I think it’s more reasonable to call these topics “unread” because according to my settings I should read them and I haven’t. Calling them “new” gives me the feeling that I don’t need to read them, they are simply new topics.
We’ve had literal hours of conversation about the naming internally. Eventually, we concluded that new and unread were too ambiguous: everything unread is also new for a user, everything new is unread by default.
Is this the setting you refer to:
Or has your question been already answered by the other topic you found?
This is incorrect. New does not just mean “new for a user”, it also implies recent.
The consequence is that an item would disappear from a “new” list when it is no longer “new”, no action required from the user (which is not how it works in Discourse).
For an item to disappear from an “unread” list, the user must perform an action.
New defines object-state while unread defines user-state.
If “new” is different for each and every user, it should be called “unread”.
The best “proof” of my point of view that the “new” list should actually be called “unread”, is that when I mark a topic as unread (shift-U), it will re-appear in the “new” list.
I have the setting to “created in the last 2 days”
The list contains older topics → weird thing #1
Reading a topic makes it disappear, even when it is less than 2 days old → weird thing #2
Marking the topic as unread makes it appear in the list, regardless of how old it is → weird thing #3
In other words, my /new is 100% behaving like “unread”.
That’s not really true. Recency is still part of it. My preference has been configured like that for almost a year, and the oldest topic I see in /new was created 22 days ago.
New does indeed function like unread, that’s normal behaviour. It wouldn’t make sense to keep things in “new” after you have read them, regardless of setting. What would be the point?
So to confirm: you are using the new structure so you’re seeing this:
Right? I assume yes because you joined the group afaik.
The below is what I think I know:
If you’re on the “all” subtab, the list can indeed contain older topics because that’s the previous “unread” list; aka topics with new replies. So if someone replies to a 10d old topic you were tracking, it will appear in that list.
That’s because it’s no longer new (you have read it). In this case, yes, new = unread.
This is back to the first point: it goes back to the list (at least the the “all” tab) because it is unread.

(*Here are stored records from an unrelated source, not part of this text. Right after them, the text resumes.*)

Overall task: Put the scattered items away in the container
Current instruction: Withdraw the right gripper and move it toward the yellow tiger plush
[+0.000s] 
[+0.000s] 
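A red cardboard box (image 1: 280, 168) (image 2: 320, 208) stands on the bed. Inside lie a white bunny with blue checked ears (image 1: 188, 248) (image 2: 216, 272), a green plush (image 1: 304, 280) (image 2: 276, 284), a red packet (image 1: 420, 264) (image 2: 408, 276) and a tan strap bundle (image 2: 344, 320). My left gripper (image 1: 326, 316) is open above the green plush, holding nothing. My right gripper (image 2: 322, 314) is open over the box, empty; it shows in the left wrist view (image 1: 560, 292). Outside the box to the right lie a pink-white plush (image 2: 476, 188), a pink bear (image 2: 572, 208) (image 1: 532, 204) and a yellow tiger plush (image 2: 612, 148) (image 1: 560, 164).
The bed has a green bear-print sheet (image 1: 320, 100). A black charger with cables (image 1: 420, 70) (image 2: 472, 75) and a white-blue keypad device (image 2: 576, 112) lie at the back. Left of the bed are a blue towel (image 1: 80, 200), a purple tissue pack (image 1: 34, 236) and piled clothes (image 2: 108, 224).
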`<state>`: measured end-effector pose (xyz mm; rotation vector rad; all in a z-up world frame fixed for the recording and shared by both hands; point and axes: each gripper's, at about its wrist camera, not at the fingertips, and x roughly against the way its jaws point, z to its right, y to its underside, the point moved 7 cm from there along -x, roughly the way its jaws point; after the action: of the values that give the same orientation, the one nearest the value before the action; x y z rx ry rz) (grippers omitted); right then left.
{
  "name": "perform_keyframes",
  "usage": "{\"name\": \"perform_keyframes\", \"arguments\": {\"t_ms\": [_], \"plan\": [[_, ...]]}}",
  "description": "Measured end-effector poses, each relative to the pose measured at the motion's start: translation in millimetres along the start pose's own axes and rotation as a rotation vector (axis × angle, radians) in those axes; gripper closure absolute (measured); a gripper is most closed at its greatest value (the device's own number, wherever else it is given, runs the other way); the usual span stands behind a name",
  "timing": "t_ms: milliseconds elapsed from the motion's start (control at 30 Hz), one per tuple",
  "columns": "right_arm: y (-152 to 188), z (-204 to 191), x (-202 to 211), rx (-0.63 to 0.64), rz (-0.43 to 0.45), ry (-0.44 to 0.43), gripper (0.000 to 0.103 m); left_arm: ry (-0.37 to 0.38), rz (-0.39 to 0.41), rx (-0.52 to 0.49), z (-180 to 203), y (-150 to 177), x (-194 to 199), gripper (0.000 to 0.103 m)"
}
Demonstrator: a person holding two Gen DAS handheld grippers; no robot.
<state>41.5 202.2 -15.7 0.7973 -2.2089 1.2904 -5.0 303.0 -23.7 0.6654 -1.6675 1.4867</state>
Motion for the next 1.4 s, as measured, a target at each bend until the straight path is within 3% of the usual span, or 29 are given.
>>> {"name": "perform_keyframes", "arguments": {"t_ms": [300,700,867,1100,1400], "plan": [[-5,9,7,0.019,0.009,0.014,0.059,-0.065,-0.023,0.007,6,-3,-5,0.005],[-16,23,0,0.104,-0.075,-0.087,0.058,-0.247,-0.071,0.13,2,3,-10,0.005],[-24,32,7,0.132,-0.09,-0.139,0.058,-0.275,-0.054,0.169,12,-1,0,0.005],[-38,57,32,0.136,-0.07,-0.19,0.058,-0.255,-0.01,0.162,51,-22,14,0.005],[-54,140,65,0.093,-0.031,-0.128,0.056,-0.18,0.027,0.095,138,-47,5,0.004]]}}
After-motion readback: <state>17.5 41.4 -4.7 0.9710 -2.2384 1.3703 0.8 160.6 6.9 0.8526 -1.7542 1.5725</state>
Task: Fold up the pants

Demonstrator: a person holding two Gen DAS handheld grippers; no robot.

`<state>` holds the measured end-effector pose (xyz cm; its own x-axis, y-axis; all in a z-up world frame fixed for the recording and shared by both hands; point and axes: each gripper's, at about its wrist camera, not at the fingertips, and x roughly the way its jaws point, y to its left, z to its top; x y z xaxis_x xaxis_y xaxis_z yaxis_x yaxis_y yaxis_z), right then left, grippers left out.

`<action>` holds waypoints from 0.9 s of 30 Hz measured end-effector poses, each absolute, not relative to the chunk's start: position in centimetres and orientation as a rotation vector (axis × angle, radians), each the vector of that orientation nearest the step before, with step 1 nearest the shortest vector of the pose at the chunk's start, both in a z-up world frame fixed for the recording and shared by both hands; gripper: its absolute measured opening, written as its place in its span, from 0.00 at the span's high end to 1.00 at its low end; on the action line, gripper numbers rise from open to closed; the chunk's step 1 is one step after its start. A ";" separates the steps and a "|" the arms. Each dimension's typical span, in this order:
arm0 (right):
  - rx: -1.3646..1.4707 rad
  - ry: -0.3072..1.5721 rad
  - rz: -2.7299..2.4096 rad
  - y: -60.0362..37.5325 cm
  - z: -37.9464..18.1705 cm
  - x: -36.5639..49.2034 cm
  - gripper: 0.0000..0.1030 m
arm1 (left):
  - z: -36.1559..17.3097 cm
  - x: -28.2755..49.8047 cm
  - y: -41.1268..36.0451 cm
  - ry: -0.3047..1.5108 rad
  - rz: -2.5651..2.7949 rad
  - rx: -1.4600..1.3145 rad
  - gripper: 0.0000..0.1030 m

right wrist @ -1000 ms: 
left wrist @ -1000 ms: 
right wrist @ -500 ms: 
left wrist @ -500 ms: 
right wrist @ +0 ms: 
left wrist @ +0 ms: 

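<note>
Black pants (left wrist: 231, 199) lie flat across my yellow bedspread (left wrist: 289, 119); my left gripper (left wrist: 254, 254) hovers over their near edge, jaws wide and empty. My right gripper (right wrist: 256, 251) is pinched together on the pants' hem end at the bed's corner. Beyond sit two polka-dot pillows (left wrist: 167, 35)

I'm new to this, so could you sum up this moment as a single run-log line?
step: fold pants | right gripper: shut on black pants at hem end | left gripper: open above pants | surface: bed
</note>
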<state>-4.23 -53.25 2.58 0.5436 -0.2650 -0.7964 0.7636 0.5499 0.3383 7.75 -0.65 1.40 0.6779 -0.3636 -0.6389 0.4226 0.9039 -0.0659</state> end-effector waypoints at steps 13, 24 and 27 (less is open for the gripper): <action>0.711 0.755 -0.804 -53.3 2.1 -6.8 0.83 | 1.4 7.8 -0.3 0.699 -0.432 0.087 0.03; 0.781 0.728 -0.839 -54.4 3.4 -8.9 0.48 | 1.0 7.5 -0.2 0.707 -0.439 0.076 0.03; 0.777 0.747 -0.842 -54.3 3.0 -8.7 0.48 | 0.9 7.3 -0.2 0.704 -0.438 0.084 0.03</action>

I found my old definition when trying to get my head round it.
It’s not self evident that “unread topics” are different to new topics. Really it means watched/tracked topics that you have read but which have unread replies. Is there a succinct way of explaining all this?
Yes. I don’t use dismiss, and I am very sure I still haven’t opened all topics. /unseen is still full of those topics I haven’t read, but the topics simply disappear from /new after a few weeks. The time span differs. A while back, when I tried to find out why and asked ask.discourse, the oldest topic was only 14 days. (ask wasn’t helpful at all, but very good at lying)
It’s not self evident that “unread topics” are different to new topics. Really it means watched/tracked topics that you have read but which have unread replies. Is there a succinct way of explaining all this?
I think of Unread as “Updates”. Not perfect, but seems closer. I may relabel it on my site.
As you can see there are 615 “new” topics. The four at the top are the ones I started, some of them with their last activity over two years ago. Then it just shows topics, in order of most recent activity.
When I change that preference setting the number just gets higher.
My questions:
what logic does determine what is in that list?
what does that setting do instead (since it does not seem to do what it says it does)
On Meta my /new page shows 13 topics – I think ones that were created in the last 2 days but never read. When I look at one of them the number goes down and that one isn’t shown.
My /unread page shows 32 topics. I recognise them all as ones I’ve fully/partially read in the past. They all have a blue badge showing the number of unread posts.
The /latest now has 44 pages so must be a combination of the two above, though there aren’t any blue number badges.